For the athlete’s shelter lighting, Yorke specified eight PixelRange PixelLine 110s, 20 Elation LED Tri-Bricks, six Robe ColorSpot 1200s, four Thomas 8-Light Moles, and four Martin Atomic 3K Strobes. The sides of the ramp were lit with 72 1k PAR 64s, which were individually circuited to provide a nice “aircraft runway” chase. The ramp was also framed in 28 six-foot long Color Kinetics Color Blaze LED fixtures, which provided a blue wash with pulses of red cascading down each side of the ramp. On the ground were 12 Robe ColorWash 1200s washing the banners on both sides of the in-run structure, and four 4500-watt Little Big Lites were used to ballyhoo at the base of the launch ramp.
BML crew chief Russell Felton and freelancer Russ Keitel supervised the installation of the lighting in the athlete’s shelter as well as the site lighting at the ramp. Felton also supervised the building of several large video arrays while Keitel managed the operation of the ramp site lighting package. All of the lighting systems were controlled by MA Lighting grandMA consoles.
More Down to Earth
Across the site was the Stageline 320 performance stage. Since the ramp was in the north end of the site and the performance stage was on the south end, it became known on radio traffic as the “South Pole” and the ramp as the “North Pole.” At full trim height of six feet, the area underneath the stage was used for storage and as a crew break area that offered shelter from the snow and freezing rain during the week of construction.

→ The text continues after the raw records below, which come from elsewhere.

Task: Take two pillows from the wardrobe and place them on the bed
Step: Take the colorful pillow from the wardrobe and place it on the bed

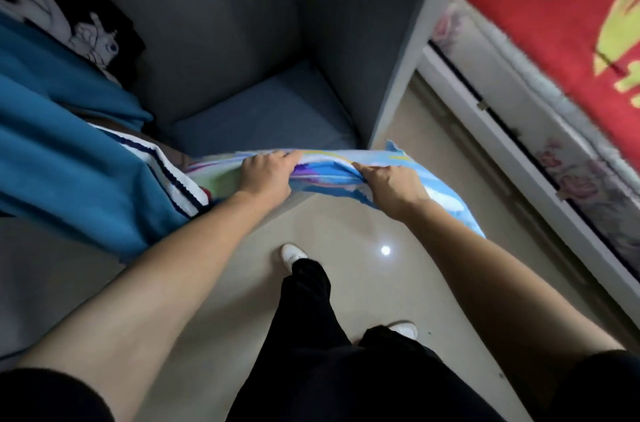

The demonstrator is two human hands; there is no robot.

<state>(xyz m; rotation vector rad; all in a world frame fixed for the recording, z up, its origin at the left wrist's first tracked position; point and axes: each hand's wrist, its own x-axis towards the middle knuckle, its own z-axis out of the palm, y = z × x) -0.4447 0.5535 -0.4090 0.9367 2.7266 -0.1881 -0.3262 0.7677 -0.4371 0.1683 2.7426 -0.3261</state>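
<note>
A light-blue patterned pillow [446, 195] hangs at the front edge of the grey wardrobe [263, 124], partly out over the floor. My left hand [268, 176] grips its top edge near the middle. My right hand [394, 184] pinches the same edge a little further right. The pillow's left end is hidden behind hanging clothes. The bed with a red and yellow cover [554, 23] lies at the right. No second pillow shows.
A teal garment [72, 151] with a white striped hem hangs at the left, with a black and white printed one [86, 34] behind it. The wardrobe's side panel [412, 51] stands between the wardrobe and the bed. Beige tiled floor [363, 224] lies under my feet.
</note>
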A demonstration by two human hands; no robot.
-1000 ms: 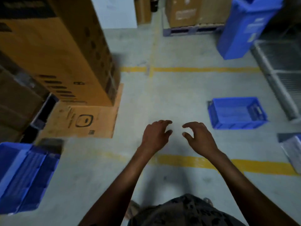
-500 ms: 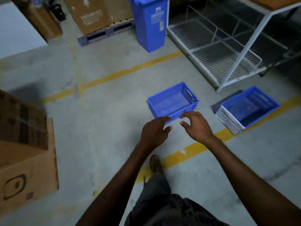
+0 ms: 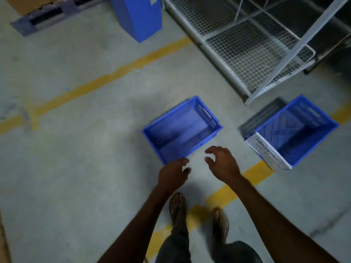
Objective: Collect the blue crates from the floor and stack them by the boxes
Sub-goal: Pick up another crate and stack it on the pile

The performance stage lighting was designed by Yorke and supervised by Mark “Fifi” Miller (LD for Prince and Poison, among others).
Three 36-foot trusses spanned the stage and 72 1K PAR 64s, six Martin MAC 2000s, some Martin Atomic 3K Strobes, ACL bars and Molefays provided the lighting. According to the crew, the most important aspect of the performance stage lighting package was the addition of about a dozen PARs on non-dim circuits under the stage. They served to heat the crew shelter area under the stage, defrost frozen boots, and, most importantly, to heat Pop Tarts and leftover slices of pizza. On several occasions, they were also used to unfreeze camera boom parts and other mechanical equipment which fell victim to the extreme temperatures.
“Fifi and his gang of four (Jim Daly, Stephen Halouvas, Rob Meier and James “Beef” Abrenica) did a great job,” Yorke enthused. After working all week to build the site, the “gang of four” ran followspots (three Lycian 2ks) for Anthrax in the bitter cold. The crew had been outside for 12 hours before the band took the stage—all of their beverages had frozen solid. The operators said the followspot housings never got warm after running for over six hours.
“It must have been brutal up there,” Yorke noted, “and Fifi’s gang of four deserve great credit for a tough week of freezing cold weather.”
The North Pole lighting crew, dubbed “The Magnificent Eight,” fared no better. They braved a fierce snow and ice storm on Tuesday with a relentless spray of sleet and battering winds.
“I could hardly stand facing the north,” Yorke recounted. “The sleet stung. The eight men who bravely built that structure and hung the lighting rig by hand have my solemn admiration and respect.”
The massive scale of the structure and the harsh weather conditions during site construction combined to make it a memorable production. “Everyone who worked this project deserves great credit and praise for safely and effectively providing an event with outstanding production quality,” Yorke concluded. “Thank you!”